## Aim of the task
From the first line of the data through the line containing "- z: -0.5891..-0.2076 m", return each line exactly.

## The data
===
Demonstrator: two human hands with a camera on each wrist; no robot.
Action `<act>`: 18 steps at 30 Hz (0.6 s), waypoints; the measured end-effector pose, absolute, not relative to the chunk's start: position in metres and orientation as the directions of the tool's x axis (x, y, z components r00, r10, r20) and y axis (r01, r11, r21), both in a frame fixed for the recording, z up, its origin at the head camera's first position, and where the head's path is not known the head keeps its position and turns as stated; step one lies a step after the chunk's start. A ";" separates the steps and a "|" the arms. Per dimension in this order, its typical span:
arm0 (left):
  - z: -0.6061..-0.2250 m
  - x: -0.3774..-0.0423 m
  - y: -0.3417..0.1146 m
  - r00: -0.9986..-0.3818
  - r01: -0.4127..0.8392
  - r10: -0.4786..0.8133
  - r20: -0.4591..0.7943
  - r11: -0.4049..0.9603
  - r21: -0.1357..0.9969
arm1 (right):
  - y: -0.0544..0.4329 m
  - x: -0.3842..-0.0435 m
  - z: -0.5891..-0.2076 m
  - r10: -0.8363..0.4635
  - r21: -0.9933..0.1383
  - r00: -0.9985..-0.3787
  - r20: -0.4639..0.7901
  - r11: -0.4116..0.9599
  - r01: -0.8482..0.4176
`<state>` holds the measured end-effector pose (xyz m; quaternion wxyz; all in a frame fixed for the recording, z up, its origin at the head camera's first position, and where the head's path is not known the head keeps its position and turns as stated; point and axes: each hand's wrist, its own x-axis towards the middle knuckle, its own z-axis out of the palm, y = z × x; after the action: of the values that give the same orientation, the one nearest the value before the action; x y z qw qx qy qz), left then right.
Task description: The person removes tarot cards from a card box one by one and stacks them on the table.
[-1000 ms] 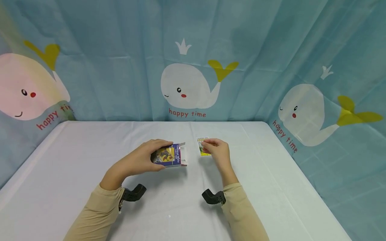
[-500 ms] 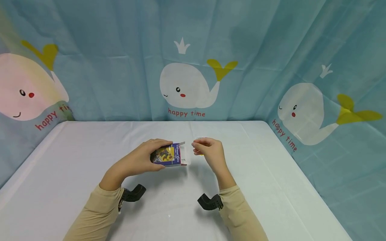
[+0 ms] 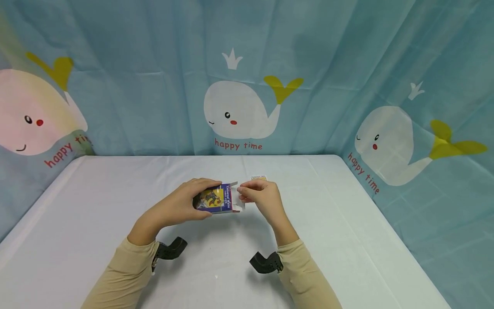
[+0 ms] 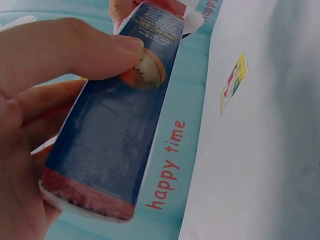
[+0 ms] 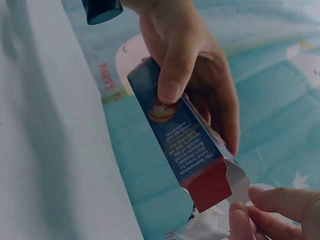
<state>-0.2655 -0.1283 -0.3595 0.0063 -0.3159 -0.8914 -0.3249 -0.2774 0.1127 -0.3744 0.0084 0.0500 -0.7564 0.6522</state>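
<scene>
My left hand (image 3: 175,206) grips a blue tarot card box (image 3: 212,199) above the table, its open end facing right. In the left wrist view, the thumb lies on the box's narrow blue side (image 4: 107,135). At the open end my right hand (image 3: 266,199) has thumb and fingers at a white side flap (image 5: 237,181), seeming to pinch its edge. A red side flap (image 5: 210,186) and a larger white lid flap (image 5: 205,226) also stick out. The inside of the box is hidden. Behind the right hand a picture card (image 4: 234,82) lies on the table, partly covered in the head view.
A white cloth (image 3: 115,189) covers the table. Blue curtains (image 3: 154,107) printed with whales hang behind it and along the sides. Each wrist bears a black camera mount, such as the left one (image 3: 171,249) and the right one (image 3: 266,262).
My right hand has moved left, from over the card to the box's open end, where its fingertips meet the flap. The left hand and the box have stayed almost still.
</scene>
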 end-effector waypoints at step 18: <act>-0.362 -0.265 -0.124 -0.786 0.587 0.572 0.235 0.570 0.576 | 0.106 -0.277 -0.380 -0.096 -0.982 -0.995 0.037 0.182 -0.054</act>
<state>-0.2653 -0.1243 -0.3616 0.0110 -0.3270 -0.8858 -0.3291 -0.2769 0.1065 -0.3804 -0.0162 0.0487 -0.7685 0.6378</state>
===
## Result below
Demonstrator: two human hands with a camera on each wrist; no robot.
Action `<act>`: 18 steps at 30 Hz (0.6 s), waypoints; the measured end-effector pose, absolute, not relative to the chunk's start: position in metres and orientation as the directions of the tool's x axis (x, y, z components r00, r10, r20) and y axis (r01, r11, r21), both in a frame fixed for the recording, z up, its origin at the head camera's first position, and where the head's path is not known the head keeps its position and turns as stated; step one lies a step after the chunk's start. A ";" separates the steps and a "|" the arms. Per dimension in this order, its typical span:
arm0 (left):
  - z: -0.6061..-0.2250 m
  - x: -0.3774..-0.0423 m
  - y: -0.3417..0.1146 m
  - r00: -0.9986..-0.3818
  - r01: -0.4127..0.8392
  - r10: -0.4786..0.8133
  - r20: -0.4591..0.7943
  - r11: -0.4049..0.9603
  - r21: -0.1357..0.9969
arm1 (right):
  - y: -0.0544..0.4329 m
  - x: -0.3842..-0.0435 m
  - z: -0.5891..-0.2076 m

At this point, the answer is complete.